Von Anfang an bedeutete OZMA Bewegung. Man denke an Coltrane als Gast bei Rage Against The Machine oder an Ray Anderson, der mit Radiohead jammt oder auch Frisell, der sich mit einer der besten New Orleans Brass Bands zusammen tut. Denn das Unwahrscheinliche ist die Essenz von OZMA – eine freizügige Mixtur, kreativ, berauschend und besonders abenteuerlich, risikofreudig und aufregend, für kritische Connaisseurs ebenso wie für neugierige Novizen. Im Mai kommt die Band für einige Konzerte nach Deutschland und Österreich.

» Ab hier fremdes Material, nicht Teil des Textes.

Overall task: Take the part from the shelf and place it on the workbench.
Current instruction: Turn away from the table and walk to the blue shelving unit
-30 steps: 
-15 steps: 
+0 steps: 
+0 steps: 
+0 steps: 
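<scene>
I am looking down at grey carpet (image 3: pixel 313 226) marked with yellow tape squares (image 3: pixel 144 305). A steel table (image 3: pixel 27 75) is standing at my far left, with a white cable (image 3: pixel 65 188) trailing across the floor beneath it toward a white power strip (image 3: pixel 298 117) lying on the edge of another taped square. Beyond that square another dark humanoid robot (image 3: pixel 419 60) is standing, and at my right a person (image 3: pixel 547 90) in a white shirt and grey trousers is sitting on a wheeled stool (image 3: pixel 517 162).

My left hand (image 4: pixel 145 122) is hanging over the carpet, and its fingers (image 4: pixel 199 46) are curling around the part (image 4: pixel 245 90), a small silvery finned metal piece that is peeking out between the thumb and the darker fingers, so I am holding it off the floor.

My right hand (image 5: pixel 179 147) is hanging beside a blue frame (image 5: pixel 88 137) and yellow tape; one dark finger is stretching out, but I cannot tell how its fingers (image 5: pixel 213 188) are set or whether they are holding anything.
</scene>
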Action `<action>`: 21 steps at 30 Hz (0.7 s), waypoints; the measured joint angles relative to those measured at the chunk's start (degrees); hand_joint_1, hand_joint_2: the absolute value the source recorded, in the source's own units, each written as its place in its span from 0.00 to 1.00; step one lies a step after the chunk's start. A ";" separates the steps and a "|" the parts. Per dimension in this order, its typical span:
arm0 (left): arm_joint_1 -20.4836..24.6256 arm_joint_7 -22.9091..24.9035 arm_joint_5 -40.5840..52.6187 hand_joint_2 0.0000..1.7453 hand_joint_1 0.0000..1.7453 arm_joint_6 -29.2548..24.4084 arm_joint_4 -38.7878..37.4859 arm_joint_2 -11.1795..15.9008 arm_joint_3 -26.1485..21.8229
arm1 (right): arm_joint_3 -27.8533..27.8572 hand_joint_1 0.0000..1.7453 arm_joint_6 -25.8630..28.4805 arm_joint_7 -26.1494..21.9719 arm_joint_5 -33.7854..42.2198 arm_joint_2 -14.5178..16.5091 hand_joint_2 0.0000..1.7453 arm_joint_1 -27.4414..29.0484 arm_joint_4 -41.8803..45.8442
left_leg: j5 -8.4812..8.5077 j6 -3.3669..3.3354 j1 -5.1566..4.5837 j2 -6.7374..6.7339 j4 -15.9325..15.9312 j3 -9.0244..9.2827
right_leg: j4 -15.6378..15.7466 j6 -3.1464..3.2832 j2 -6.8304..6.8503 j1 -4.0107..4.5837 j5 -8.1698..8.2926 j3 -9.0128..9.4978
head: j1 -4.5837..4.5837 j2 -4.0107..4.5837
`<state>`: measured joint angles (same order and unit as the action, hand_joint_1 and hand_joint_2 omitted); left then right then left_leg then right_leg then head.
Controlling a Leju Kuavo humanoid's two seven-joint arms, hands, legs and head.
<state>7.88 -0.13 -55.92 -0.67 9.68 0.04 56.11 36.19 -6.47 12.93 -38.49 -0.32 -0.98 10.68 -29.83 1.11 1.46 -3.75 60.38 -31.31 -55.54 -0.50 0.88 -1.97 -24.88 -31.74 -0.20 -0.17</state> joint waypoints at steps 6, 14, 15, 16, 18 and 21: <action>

Dann der Name OZMA. Als Vorfahre des NASA-Projekts SETI bei dem mit großen, in der Wüste Nevada aufgestellten Parabolantennen versucht wurde, Signale von außerirdischer Intelligenz aufzustöbern. Science Fiction, Fantasie und Traum sind hier nicht weit entfernt.

OZMA hat Spaß!

Das aktuelle und sechste Album WELCOME HOME zeigt spürbar die Freude, die ursprüngliche Combo wieder zusammen zu haben und bringt die Geschichten von fünf Jahre auf Tour wieder an die Oberfläche: Die durchgetanzten Nächte von Ouagadougou, dass überraschende Olympische Hotel in Minsk mit seinem veralteten sowjetischen Charme, die hölzerne Bühne in Delhi, die erst ein paar Stunden vor Konzertbeginn von fünfzehn Indern fertig gestellt wurde, das verpasste Polarlicht in der kleinen norwegischen Stadt Tromso.